Gambling regime — closed to citizens, narrow state channels:

  • Criminal Act (Article 246) — gambling is illegal for Korean nationals unless small-stakes entertainment or state-authorised; this extends to online gambling and to participation with foreign/offshore operators (citizens can be prosecuted for gambling abroad or online)
  • Casinos (Tourism Promotion Act; MCST) — around 17–18 foreigner-only casinos (Seoul, Busan, Jeju, and Incheon's Inspire resort), with Kangwon Land the sole casino Korean nationals may enter (under abandoned-mine-area legislation), subject to entry limits, bet caps and cooling-off controls
  • Sports betting (Sports Toto) — a state monopoly under the National Sports Promotion Act, operated through the Korea Sports Promotion Foundation on a lottery/pari-mutuel model, with bet and winnings caps
  • Lottery — a state monopoly under the Lottery Tickets and Lottery Fund Act (Ministry of Economy and Finance)
  • Racing — horse racing (Korea Racing Authority), cycle and motorboat racing operated under their respective acts
  • Online gambling — illegal for citizens; ISPs block offshore sites and financial institutions block gambling-related transactions; only limited official online sales (lottery, some Sports Toto)
  • Oversight — the National Gambling Control Commission supervises the industry and sets sales caps; the National Police Agency enforces against illegal gambling; minimum age 19

Last verified: May 2026. Reference rate: USD 1 = KRW 1,380 (KRW 1,000 ≈ USD 0.72). The won is a managed float; the Bank of Korea smooths excessive volatility, and cross-border capital flows are reported under the Foreign Exchange Transactions Act.
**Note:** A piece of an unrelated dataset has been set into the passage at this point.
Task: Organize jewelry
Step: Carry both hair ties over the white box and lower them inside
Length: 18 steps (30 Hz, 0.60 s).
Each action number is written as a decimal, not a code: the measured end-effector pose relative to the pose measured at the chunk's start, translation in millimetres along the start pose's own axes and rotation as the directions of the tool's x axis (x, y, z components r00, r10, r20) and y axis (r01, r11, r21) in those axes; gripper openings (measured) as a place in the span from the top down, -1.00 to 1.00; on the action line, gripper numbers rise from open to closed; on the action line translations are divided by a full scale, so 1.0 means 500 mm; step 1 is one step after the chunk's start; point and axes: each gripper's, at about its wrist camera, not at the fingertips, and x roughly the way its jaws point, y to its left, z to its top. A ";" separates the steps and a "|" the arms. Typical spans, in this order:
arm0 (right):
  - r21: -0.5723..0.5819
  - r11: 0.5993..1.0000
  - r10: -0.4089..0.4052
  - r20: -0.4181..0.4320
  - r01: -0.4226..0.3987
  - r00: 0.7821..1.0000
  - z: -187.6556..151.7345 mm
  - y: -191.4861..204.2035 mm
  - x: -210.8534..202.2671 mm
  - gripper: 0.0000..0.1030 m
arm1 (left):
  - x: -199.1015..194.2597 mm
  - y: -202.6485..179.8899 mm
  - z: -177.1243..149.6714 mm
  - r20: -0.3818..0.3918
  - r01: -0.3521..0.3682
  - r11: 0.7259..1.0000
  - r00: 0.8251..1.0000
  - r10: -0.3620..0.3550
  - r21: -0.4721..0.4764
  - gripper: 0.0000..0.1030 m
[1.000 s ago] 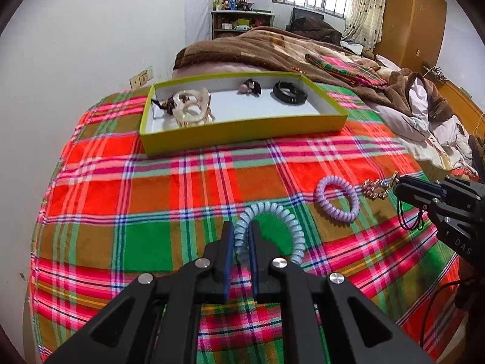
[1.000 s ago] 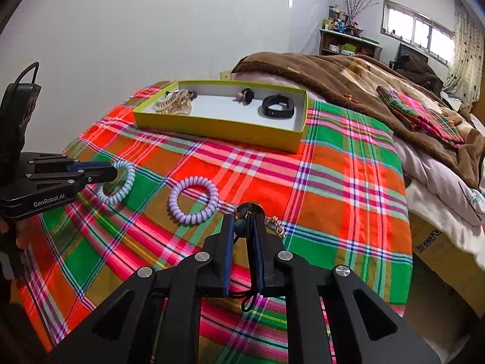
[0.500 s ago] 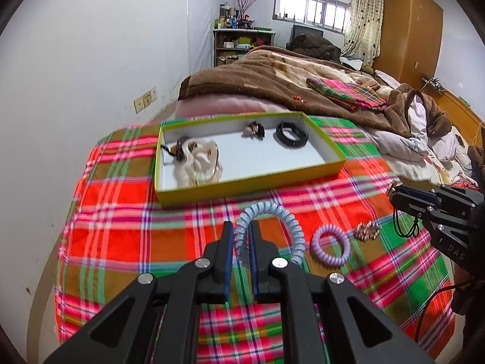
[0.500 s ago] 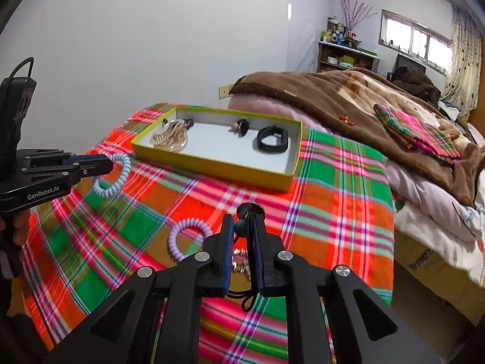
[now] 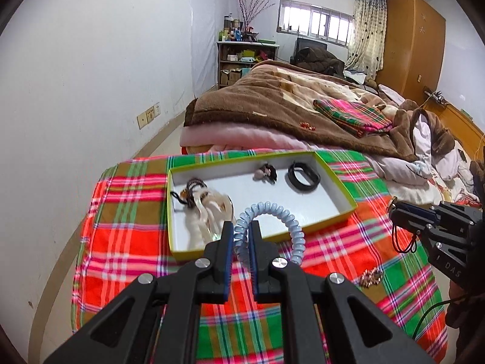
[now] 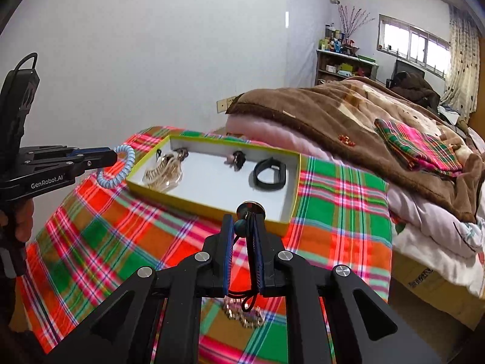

South Korea is an FSC-led, user-protection-first jurisdiction: VAUPA and KoFIU registration govern crypto today (with a stablecoin and issuance framework stalled into 2026), the EFTA governs e-money and payments (licensed e-money, registered prepaid/PG), and gambling is a closed system — foreigner-only casinos plus Kangwon Land, and state monopolies for Sports Toto, lottery and racing, with online gambling illegal and blocked.

Is there a crypto licence in South Korea?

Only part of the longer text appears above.